## Task prompt:
Stop at the line containing "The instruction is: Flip": every line of the listing from the first up to that one must be set down exactly.

## Information provided:
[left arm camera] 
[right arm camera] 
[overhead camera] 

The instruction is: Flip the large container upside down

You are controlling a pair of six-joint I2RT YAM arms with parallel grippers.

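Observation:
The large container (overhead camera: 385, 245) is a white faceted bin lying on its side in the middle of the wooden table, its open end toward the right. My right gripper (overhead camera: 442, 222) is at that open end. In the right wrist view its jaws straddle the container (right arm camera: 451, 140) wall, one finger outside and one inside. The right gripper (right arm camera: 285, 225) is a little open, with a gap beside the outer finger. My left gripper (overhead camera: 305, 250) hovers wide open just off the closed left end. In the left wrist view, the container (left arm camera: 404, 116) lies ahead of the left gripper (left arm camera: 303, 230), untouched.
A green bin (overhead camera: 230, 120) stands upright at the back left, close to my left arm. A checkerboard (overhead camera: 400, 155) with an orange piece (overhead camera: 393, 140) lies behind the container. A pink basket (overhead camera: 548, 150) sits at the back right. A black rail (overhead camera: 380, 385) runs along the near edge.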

## Response below:
[left arm camera] 
[right arm camera] 
[overhead camera] 

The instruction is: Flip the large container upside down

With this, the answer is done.